Boobs without Borders, a solo woman on the road in Rajasthan


I was reminded of the joys of  solo travel recently when I busted a move on some friends I had been exploring rural Rajasthan with.
A water crisis in the early morning after a sleepless night necessitated me to move from the crummy noisy guesthouse to a more salubrious location in the noisy polluted town of Bikaner. There I luxuriated in my first hot shower and soft bed for months and slept like a flower.
The next day I caught a local bus (we had been traveling by car until then) and got myself back in the Groove so to speak.
It was early morning and the bus heading for the six-hour journey to Ajmer was full. I move to make room for a woman who sits beside me and we smile at each other. As the day warms and the journey begins, we warm to each other and begin to talk. She tells me about her life and I am struck by her resemblance to my grand daughters other nanny who, like Madhu, is also a teacher. An hour and a half between women and all information about our lives and hopes and dreams are shared in rickety local bus rattling along the desert plains.
A thousand days of rough travel dissolves instantly with someone like Madhu who sweetens the morning air with her first shy hesitant hello.
We will never see each other again but I will think of her again and every time I do, there will be only good wishes for that woman.

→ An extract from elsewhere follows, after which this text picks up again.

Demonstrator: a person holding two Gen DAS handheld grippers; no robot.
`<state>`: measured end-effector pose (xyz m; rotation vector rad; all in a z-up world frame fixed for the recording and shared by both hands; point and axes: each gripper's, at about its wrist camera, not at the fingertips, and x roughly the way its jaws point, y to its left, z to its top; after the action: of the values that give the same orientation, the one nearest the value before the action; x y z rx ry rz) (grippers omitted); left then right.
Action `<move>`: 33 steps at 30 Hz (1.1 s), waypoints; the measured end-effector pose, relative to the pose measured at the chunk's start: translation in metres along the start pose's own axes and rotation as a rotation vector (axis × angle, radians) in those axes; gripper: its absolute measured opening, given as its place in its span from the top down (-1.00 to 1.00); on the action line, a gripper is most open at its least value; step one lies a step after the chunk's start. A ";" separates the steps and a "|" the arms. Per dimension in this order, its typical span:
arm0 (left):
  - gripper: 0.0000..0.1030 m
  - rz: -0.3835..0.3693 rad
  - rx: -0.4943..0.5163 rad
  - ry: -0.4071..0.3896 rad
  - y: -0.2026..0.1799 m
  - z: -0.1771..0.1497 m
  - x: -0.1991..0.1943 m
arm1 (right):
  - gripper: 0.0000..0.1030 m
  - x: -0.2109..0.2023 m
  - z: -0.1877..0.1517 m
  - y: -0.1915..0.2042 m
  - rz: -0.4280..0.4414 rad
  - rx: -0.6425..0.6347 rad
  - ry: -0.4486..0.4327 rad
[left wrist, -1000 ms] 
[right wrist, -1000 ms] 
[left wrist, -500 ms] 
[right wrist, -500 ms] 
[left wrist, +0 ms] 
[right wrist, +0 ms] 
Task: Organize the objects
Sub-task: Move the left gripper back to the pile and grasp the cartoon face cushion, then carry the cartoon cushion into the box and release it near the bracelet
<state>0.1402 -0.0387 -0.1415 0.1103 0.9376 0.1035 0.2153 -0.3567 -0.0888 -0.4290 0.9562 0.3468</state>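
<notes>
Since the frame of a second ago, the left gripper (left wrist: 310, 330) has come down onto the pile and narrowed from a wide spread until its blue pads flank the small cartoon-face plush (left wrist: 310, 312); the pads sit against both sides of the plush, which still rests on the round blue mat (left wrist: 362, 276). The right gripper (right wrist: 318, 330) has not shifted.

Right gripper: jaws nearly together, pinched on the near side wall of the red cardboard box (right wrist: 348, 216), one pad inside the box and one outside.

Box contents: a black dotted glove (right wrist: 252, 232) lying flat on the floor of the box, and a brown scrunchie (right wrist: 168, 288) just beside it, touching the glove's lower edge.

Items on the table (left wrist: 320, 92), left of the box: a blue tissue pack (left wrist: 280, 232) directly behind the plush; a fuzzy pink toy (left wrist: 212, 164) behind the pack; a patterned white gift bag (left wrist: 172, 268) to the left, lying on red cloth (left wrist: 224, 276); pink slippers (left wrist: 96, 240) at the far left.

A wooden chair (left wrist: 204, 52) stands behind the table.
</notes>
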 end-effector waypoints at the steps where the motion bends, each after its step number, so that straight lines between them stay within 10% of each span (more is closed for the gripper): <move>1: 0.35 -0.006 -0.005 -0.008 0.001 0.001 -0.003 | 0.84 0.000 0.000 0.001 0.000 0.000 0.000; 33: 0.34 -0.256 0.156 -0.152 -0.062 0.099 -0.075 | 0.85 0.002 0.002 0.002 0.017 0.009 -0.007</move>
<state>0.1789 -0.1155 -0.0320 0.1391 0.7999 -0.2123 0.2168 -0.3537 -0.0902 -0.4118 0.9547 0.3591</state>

I think the same also will happen in reverse and this is the reason why I love solo travel.
After Madhu came these Gujurati women on their way to the Ajmer Dagarh. By this stage I am pretending not to know Hindi to save myself being questioned for the next four hours of the journey. They talk amongst themselves about me and I understand enough to know they are being lovely and generous and curious. I love the face of one of the women, it is so open and clear and her eyes are kind.
Eventually we begin to share smiles and food and a circular conversation of the type I was avoiding begins.

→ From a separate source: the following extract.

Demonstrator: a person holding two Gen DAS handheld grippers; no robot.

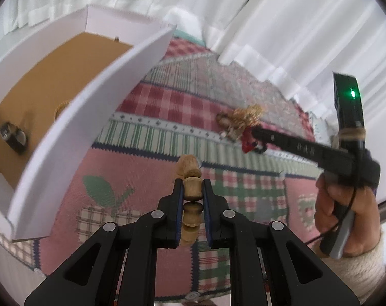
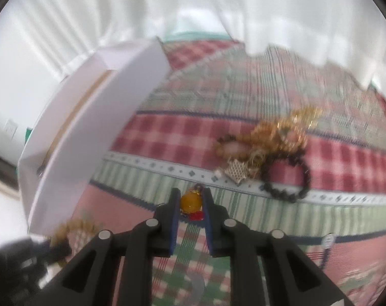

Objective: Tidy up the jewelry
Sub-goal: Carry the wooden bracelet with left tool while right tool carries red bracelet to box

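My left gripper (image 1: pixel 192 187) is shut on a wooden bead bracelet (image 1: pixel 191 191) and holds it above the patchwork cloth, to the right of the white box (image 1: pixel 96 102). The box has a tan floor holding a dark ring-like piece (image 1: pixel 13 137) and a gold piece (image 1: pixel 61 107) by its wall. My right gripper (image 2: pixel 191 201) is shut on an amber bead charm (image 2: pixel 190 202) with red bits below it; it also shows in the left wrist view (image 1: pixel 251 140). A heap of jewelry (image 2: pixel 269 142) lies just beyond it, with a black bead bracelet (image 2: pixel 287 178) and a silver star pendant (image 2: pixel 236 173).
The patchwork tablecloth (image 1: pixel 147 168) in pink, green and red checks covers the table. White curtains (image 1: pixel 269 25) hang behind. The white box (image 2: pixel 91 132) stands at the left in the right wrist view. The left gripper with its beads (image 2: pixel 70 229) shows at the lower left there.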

The people in the bus start wanting information about me my country and family, they shout the question to the person in front who then relays the question to me. In broken English and fractured Hindi, I manage to establish a few facts.
Then they want to look at photos of my family, then they want me to take their photos, I promise to send them to their home address, the bus passengers scurry for a pen and paper, we try to write in Hindi then English, the woman crowd around me and start asking me for something. I can’t understand why she is pointing to my breasts.

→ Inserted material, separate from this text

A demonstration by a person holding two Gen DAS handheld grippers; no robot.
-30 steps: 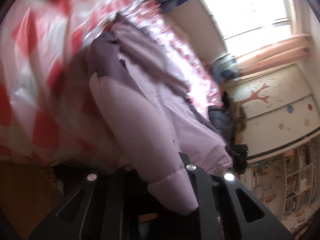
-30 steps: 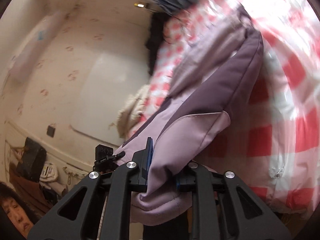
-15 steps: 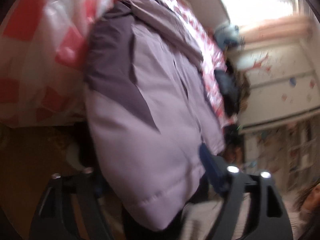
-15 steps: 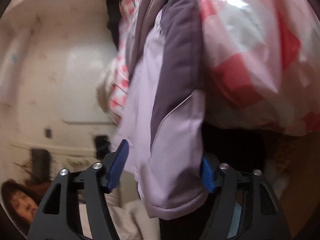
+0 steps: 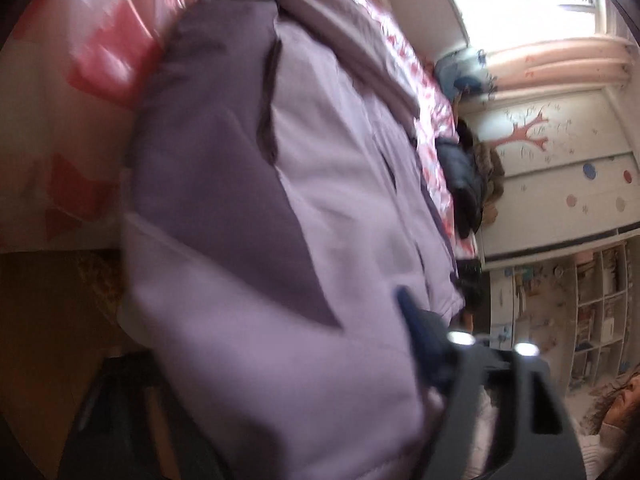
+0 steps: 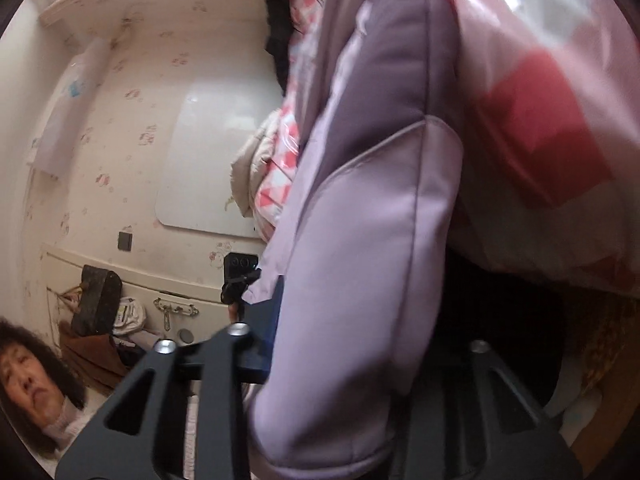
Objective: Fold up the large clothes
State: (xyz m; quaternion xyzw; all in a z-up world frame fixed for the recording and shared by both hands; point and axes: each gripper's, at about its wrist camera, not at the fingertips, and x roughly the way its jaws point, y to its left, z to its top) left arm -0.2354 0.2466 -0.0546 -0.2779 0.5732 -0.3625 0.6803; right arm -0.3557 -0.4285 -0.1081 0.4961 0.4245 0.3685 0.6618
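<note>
A puffy lilac jacket (image 5: 340,220) with darker purple panels lies on a red-and-white checked bedspread (image 5: 92,60) and hangs over the bed's edge. Its lower part fills the gap of my left gripper (image 5: 272,340), whose jaws are closing. The blue pad (image 5: 416,328) lies against the cloth, and the other finger is blurred and mostly hidden. In the right wrist view a lilac sleeve of the jacket (image 6: 360,280) hangs between the closing jaws of my right gripper (image 6: 360,304). One blue pad (image 6: 276,320) presses its edge, while the sleeve covers the other finger.
Dark clothes (image 5: 464,184) lie piled further along the bed. White shelves (image 5: 600,300) and a painted wall stand behind. A person (image 6: 32,380) is low beside the bed, and a whiteboard (image 6: 224,152) hangs on the wall. Brown floor (image 5: 40,340) shows under the bed edge.
Both grippers sank along the bed's edge. Their jaws, shut on jacket cloth a second ago, sprang wide and now narrow again. The jacket fills more of both views.
</note>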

She leans closer and whispers in my ear
“BRA”
“You want to see my bra?”
“No, I want you to send me a bra From Foreign.”
It’s the first time anyone but my daughter has asked me to buy them a bra and I am a little astounded.
“Well, why not?” I say. I wish someone would send me some bras from foreign too. Indian bras are designed for nuns and there is nothing very sexy about them. Plain serviceable and unimaginative is the nicest thing I can say about Indian Bras.
“Promise?”
I hate it when people make me promise to do something when the likelihood of me honoring that promise is slim, but the whole weight of Gujurati sisterhood is bearing down on me.
I imagine for one minute what it would be like to be a village woman receiving a parcel "From Foreign". I imagine the excitement it would cause and the hilarity of sending her a sexy black bra all lace and froth and bedecked with red ribbons. For some reason I think of the red petticoat of Mammy in the movie Gone With The Wind.
"O god, alright I promise!”
This is not enough. Now she tells me I may as well send something From Foreign for the baby in her daughter in laws womb in the same parcel.
Luckily my stop appears and I leap to freedom, the women wave to me from the bus and I stand by the roadside choking on dust and promises and pollution.